Air-minded considerations for joint counterinsurgency doctrine

Air & Space Power Journal, Winter, 2007 by Charles J. Dunlap, Jr.

Moreover, it did so with minimal risk to US personnel. One discouraged Afghani told the New York Times that "we pray to allah that we have American soldiers to kill" but added gloomily that "these bombs from the sky we cannot fight." (11) The Taliban found the precision fire of AC-130 gunships--another weapon the Soviets did not possess--equally dispiriting. An Afghan ally related to General Franks that this "famous airplane ... [has] destroyed the spirit of the Taliban and the Arabs." (12)

These capabilities capture one of the foremost features of contemporary American airpower in COIN situations: its ability to impose the psychology of "engagement dominance" on otherwise dogged adversaries. (13) Death per se does not extinguish the will to fight in such opponents; rather, it is the hopelessness that arises from the inevitability of death from a source they cannot fight.

Sheer impotence in the face of superior weaponry and the denial of a meaningful death will crush war-fighting instincts. Essentially, this amounts to exploitation of an inherent fear of soldiers of all cultures: confronting technology against which they cannot fight. Even experienced soldiers can be driven to near panic, as happened when British soldiers faced German tanks during World War II with inadequate weaponry. (14)

The psychological effect of air attack's infliction of helplessness may exceed the physical effects. Commenting on British use of airpower to suppress insurgencies in Arab territories during the 1920s and 1930s, Sir John Bagot Glubb concluded that although aircraft do not generally inflict heavy casualties, "their tremendous moral effect is largely due to the demoralization engendered in the tribesman by his feelings of helplessness and his inability to reply effectively to the attack" (emphasis added). (15)
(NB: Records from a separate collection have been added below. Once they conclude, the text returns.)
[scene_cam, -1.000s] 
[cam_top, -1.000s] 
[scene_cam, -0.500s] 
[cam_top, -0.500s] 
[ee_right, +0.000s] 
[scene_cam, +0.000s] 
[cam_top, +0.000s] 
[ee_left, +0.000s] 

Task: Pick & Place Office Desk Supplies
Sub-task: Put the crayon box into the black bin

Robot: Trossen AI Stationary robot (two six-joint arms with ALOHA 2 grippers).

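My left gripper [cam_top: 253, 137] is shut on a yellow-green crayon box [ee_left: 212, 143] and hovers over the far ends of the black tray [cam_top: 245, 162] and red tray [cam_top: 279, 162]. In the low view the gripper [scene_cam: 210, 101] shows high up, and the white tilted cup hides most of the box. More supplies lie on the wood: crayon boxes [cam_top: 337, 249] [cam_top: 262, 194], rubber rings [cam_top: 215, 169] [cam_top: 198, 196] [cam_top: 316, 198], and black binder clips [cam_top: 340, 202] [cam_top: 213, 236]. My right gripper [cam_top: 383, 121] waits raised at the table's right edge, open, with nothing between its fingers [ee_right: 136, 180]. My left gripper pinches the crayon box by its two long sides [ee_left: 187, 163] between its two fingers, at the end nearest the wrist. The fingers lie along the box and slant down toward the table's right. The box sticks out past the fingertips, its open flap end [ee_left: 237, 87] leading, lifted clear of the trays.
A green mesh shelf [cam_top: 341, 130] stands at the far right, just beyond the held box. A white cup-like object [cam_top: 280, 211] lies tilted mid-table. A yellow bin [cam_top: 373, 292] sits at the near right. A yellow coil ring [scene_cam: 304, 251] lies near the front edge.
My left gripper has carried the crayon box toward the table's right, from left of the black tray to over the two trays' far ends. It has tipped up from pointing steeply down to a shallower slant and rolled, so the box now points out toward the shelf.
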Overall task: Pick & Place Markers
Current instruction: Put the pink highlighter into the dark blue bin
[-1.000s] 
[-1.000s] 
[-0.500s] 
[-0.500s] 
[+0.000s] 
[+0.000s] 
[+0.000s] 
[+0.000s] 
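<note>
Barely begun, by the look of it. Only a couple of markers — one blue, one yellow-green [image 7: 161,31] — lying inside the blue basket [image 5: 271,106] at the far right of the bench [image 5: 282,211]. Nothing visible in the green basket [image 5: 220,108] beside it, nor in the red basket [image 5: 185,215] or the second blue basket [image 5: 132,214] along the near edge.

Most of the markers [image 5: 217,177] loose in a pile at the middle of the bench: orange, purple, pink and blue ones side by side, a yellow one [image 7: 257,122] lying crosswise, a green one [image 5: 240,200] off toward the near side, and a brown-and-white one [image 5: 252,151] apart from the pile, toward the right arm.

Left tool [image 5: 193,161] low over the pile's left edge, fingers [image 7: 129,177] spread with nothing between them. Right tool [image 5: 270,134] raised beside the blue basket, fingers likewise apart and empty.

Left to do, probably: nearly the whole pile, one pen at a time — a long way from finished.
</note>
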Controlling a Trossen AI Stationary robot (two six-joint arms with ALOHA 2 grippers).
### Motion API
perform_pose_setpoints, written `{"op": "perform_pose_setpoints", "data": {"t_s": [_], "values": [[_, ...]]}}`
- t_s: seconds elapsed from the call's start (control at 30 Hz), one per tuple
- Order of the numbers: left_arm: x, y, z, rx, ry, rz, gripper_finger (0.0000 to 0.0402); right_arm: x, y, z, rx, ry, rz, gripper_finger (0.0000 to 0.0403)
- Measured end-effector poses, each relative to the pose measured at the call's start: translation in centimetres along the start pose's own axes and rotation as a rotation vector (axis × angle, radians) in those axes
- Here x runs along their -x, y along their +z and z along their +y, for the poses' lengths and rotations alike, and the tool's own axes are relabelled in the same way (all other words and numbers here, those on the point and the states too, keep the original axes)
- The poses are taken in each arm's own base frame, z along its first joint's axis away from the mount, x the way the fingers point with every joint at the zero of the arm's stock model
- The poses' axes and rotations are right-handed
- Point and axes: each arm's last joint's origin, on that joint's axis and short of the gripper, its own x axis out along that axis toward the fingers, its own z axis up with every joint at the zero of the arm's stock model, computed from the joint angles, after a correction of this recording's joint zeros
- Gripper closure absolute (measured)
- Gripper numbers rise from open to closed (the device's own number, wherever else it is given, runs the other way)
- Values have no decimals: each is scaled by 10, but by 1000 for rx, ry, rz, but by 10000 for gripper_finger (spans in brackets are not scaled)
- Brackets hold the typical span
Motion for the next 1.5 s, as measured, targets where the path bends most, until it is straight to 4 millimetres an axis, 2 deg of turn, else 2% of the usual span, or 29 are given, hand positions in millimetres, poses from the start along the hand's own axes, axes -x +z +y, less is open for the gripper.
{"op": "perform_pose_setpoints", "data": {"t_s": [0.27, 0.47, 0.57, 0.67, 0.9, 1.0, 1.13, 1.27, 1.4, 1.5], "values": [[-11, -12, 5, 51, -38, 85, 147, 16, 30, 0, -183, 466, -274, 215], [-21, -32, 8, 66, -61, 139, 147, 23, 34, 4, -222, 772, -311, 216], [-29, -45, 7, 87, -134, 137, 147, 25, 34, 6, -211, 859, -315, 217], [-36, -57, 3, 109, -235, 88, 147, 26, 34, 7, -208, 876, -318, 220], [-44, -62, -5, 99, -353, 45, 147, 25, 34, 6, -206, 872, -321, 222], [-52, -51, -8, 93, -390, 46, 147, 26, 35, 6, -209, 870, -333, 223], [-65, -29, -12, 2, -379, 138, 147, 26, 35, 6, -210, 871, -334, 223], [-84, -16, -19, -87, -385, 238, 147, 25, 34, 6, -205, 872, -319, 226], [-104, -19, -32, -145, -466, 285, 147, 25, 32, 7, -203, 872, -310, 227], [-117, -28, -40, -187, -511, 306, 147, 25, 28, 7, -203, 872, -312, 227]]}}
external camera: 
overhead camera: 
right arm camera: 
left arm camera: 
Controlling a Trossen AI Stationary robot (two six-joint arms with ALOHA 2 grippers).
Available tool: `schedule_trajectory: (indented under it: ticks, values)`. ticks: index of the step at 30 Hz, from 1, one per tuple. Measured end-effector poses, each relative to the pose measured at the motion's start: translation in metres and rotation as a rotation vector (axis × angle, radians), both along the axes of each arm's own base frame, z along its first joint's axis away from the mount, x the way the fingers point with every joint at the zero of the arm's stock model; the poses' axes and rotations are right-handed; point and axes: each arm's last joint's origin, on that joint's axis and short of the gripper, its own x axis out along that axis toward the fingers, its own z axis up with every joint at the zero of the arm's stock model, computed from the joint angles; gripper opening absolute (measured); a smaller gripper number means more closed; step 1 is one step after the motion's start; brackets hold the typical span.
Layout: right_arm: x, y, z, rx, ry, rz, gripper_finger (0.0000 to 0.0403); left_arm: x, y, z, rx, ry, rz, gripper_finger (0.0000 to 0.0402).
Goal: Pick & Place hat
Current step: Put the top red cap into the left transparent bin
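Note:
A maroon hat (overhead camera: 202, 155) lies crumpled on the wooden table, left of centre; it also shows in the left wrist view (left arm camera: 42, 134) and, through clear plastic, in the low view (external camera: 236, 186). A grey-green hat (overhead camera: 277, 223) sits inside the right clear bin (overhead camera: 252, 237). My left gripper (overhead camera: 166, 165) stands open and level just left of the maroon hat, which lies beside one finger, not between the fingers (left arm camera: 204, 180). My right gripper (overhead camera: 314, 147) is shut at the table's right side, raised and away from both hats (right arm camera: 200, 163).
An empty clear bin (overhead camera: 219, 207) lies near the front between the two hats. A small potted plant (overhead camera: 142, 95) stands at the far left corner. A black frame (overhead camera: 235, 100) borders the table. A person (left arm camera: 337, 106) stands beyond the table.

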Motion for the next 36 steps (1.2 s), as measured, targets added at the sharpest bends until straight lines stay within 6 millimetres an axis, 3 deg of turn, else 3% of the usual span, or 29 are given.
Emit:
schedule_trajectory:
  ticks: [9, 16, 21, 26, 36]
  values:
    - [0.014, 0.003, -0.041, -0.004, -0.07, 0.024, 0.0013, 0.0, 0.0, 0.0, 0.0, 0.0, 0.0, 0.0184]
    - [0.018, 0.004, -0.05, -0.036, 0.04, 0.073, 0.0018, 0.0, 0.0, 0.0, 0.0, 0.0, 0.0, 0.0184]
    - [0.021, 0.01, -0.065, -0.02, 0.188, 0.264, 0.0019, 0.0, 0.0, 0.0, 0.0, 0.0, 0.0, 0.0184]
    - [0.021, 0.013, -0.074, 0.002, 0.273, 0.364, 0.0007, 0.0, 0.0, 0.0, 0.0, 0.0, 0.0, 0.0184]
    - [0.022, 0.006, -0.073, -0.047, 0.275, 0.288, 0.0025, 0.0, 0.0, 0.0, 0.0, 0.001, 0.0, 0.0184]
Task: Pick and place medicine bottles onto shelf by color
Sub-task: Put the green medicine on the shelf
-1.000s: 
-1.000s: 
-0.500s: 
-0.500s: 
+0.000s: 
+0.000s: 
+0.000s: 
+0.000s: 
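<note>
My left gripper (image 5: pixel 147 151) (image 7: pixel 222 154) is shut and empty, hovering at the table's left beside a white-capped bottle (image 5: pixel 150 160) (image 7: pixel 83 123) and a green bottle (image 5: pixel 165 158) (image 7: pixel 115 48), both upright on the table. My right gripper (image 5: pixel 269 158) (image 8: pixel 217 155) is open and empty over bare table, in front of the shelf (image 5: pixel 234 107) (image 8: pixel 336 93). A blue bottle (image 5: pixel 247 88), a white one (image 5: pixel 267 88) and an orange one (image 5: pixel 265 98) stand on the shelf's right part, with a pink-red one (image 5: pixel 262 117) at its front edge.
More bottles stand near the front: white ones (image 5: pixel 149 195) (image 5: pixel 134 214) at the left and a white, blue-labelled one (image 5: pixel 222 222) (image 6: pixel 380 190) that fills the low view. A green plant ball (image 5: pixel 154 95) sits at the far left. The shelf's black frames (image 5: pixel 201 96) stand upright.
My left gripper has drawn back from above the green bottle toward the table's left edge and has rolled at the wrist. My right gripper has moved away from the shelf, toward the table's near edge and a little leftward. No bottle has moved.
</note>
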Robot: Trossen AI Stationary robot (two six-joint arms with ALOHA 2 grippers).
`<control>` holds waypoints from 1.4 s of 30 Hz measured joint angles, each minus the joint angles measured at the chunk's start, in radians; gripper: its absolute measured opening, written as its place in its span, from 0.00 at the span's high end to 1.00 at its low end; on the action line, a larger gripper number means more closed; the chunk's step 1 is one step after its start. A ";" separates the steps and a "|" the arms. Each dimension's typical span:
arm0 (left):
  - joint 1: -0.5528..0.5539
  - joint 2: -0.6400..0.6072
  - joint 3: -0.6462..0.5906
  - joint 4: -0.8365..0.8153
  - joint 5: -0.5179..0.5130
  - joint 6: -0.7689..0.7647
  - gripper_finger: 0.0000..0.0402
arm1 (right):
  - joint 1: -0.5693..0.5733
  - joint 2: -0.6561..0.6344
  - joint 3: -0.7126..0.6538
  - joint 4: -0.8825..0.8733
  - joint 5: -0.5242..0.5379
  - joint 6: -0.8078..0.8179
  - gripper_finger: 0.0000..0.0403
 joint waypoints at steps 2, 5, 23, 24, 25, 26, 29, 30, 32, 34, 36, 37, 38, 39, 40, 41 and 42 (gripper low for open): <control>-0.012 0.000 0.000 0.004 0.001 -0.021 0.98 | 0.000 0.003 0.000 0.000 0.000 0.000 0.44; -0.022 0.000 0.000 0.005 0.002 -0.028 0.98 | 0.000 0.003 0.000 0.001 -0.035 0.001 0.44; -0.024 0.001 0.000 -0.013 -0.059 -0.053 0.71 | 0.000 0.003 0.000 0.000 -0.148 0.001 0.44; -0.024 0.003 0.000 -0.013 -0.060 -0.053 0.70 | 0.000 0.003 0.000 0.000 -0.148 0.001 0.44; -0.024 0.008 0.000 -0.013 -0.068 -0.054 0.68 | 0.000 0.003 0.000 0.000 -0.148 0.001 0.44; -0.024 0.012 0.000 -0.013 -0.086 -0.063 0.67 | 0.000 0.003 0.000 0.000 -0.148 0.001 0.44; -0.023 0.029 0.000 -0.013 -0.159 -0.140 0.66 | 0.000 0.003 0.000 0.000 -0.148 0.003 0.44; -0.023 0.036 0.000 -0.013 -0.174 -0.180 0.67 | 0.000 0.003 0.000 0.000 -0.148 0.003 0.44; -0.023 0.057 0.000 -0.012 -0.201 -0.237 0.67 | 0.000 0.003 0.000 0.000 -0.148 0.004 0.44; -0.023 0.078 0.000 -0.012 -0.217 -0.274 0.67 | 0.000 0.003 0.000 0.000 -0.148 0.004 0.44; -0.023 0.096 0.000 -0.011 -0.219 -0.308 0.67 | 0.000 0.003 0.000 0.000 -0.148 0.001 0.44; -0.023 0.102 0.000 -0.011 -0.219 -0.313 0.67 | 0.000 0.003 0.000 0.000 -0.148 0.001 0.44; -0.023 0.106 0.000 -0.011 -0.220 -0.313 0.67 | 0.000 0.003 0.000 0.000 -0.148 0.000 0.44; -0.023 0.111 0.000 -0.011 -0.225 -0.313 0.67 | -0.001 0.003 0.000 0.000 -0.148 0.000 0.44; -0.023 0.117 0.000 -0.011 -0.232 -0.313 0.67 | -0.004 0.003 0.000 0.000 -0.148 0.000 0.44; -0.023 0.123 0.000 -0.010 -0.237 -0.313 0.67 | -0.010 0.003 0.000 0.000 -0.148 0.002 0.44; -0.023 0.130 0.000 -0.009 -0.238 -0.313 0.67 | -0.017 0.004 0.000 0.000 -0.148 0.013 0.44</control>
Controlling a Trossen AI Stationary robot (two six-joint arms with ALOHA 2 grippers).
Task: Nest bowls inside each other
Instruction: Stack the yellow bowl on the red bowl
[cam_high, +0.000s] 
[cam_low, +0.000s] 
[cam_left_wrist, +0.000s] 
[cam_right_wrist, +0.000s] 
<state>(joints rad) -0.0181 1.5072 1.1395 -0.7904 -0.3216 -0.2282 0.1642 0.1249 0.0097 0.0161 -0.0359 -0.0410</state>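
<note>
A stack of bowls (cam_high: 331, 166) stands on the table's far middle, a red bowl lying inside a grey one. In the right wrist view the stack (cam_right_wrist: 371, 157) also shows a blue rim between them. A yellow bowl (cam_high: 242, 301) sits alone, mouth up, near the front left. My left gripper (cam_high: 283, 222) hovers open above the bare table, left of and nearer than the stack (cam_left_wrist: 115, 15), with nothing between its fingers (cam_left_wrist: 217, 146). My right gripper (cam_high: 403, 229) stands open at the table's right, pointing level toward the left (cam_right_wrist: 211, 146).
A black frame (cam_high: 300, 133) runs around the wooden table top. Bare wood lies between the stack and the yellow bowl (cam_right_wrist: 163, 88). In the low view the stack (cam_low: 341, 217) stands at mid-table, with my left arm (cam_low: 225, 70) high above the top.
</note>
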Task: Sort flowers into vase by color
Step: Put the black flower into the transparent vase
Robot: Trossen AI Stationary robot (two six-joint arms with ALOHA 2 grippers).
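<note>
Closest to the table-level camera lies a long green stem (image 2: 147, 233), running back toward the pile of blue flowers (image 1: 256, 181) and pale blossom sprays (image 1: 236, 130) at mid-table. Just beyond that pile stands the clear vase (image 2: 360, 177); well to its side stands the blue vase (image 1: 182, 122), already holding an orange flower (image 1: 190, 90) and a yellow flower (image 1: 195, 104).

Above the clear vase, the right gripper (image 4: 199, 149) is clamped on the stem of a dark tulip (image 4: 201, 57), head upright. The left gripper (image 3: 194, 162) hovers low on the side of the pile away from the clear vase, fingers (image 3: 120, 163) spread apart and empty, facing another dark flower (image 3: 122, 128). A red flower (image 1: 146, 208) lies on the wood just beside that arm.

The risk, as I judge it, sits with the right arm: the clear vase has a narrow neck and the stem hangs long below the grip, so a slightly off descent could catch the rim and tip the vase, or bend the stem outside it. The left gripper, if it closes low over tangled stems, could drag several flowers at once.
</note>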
One might say that American precision airpower is analogous (on a much larger and effective scale) to the effect that insurgents try to imposeonus and other friendly forces through the use of improvised explosive devices, the most deadly weapon faced by COIN forces. (16) The seeming randomness, unpredictability, and persistence of these attacks are just as effective at destroying morale as causing casualties. Airpower, though, uses what might be called "devised" explosive devices that nevertheless share many of the same morale-destroying and stress-inducing qualities. The air Force, however, uses these devices against legitimate military targets and can employ them in vastly greater numbers.

Properly employed, the air weapon can impose friction and extreme psychological stress on insurgents. (17) Airmen may soon have a new weapon to carry out such devastating attacks--the MQ-9 Reaper unmanned aerial vehicle. (18) With a weapons load equivalent to that of the F-16, the Reaper represents a new generation of "hunter/killer" aircraft that can relentlessly pursue insurgents at zero risk of losing an American.

None of this suggests that Airmen believe they should resolve COIN operations in the twenty-first century exclusively through the use of force. It does say that there is still a place for its aggressive, offensive use as an important part of a holistic COIN doctrine, even in today's highly scrutinized operations. Nor does it mean that one should use only airpower when force is required. As Operation Enduring Freedom has demonstrated, airpower--along with allied forces on the ground and enhanced by tiny numbers of US special forces--can produce results that minimize risk to Americans.